JPMorgan and Danske Among Funds Exposed to Gowex Fraud
JPMorgan Chase & Co. (JPM) and Danske Bank A/S (DANSKE) funds are among investors in Let’s Gowex SA (GOW), the Spanish Internet startup that’s filing for insolvency after saying it falsified accounts for at least four years.
JPMorgan’s Euroland Focus fund had 2.9 percent of its holdings invested in Gowex as of May 31, while the bank’s Europe Focus fund had 2 percent of its portfolio dedicated to the stock, according to the most recently available data on their website. Danske’s Europe Absolute fund had 2.7 percent of its portfolio invested in Gowex as of June 30, data compiled by Bloomberg show.
Gowex founder and Chief Executive Officer Jenaro Garcia resigned on July 5, taking responsibility for the accounting fraud after a 60 percent drop in share prices in the wake of a report last week by short-seller Gotham City Research LLP saying the company inflated revenue.
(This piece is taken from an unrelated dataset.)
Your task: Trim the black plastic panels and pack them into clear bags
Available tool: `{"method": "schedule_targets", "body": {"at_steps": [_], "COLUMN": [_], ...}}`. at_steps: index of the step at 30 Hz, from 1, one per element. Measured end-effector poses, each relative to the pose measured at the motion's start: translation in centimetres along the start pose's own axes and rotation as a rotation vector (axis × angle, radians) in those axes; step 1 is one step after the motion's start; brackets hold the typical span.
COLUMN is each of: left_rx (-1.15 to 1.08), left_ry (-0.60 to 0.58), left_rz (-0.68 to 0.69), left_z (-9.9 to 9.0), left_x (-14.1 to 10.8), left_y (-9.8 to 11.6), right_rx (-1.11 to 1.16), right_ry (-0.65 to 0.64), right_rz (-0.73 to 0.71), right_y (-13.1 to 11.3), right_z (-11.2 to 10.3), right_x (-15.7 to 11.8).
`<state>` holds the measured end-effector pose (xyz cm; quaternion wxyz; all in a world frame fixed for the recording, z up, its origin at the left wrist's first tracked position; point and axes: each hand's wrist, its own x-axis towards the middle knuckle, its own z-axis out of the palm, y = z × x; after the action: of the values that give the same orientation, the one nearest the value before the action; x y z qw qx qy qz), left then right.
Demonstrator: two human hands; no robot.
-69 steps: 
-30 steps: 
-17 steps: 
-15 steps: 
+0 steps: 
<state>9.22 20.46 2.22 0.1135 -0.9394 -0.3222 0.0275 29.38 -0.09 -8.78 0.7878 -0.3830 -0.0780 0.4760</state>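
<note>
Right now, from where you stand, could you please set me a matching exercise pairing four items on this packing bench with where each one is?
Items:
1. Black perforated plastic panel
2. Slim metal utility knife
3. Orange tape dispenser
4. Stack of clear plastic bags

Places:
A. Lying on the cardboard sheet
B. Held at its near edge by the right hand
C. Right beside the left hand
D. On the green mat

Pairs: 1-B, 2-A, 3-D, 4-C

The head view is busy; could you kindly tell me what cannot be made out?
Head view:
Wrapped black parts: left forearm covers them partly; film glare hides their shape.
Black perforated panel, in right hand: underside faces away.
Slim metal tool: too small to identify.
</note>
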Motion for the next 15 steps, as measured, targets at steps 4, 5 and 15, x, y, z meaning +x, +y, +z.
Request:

“The responsibility isn’t with just one person, it’s also with the auditor and market regulator,” said Javier Flores at investor group Asinver, who puts the number of individual Gowex shareholders at some 5,000. “The damage isn’t only economic; it’s also about the reputation of the Spanish market.”
Jens Larsson, Danske Europe Absolute’s portfolio manager, declined to comment, as did a Danske Capital spokesman. A JPMorgan spokeswoman in Madrid declined to comment.
Gowex’s two largest shareholders, Cash Devices SL and Biotelgy VC, are controlled by Garcia, according to the company’s 2010 initial public offering documents. They are followed by Javier Solsona, a founding executive who sits on Gowex’s board. Together they own about 60 percent of the company.
Excluding the insiders, JPMorgan and Danske are among the top 10 institutional investors in Gowex, according to data compiled by Bloomberg. Others include Banco Santander SA (SAN) and Henderson Global Investors. Banco Santander and Henderson representatives declined to comment.
Gowex reported a sevenfold jump in revenue over three years, with sales reaching 183 million euros ($249 million) in 2013. Since the beginning of 2013, the stock has risen 11-fold to peak at 26.34 euros in April this year. They lost 60 percent over two days last week, trading at 7.92 euros before it was suspended. The decline wiped more than 860 million euros off the Madrid-based company’s market value.
Gotham said Gowex’s “actual” wireless revenue is at most 10 percent of what the company reported, and about 90 percent of its telecommunications revenue “originated from undisclosed related parties.”
Gowex last week called Gotham’s report defamatory and said it mixed facts with lies. In a release on its website today, Gotham said Gowex’s statements about the researcher “are demonstratively false, malicious and defamatory.” However, Gotham said it won’t pursue legal action against Gowex.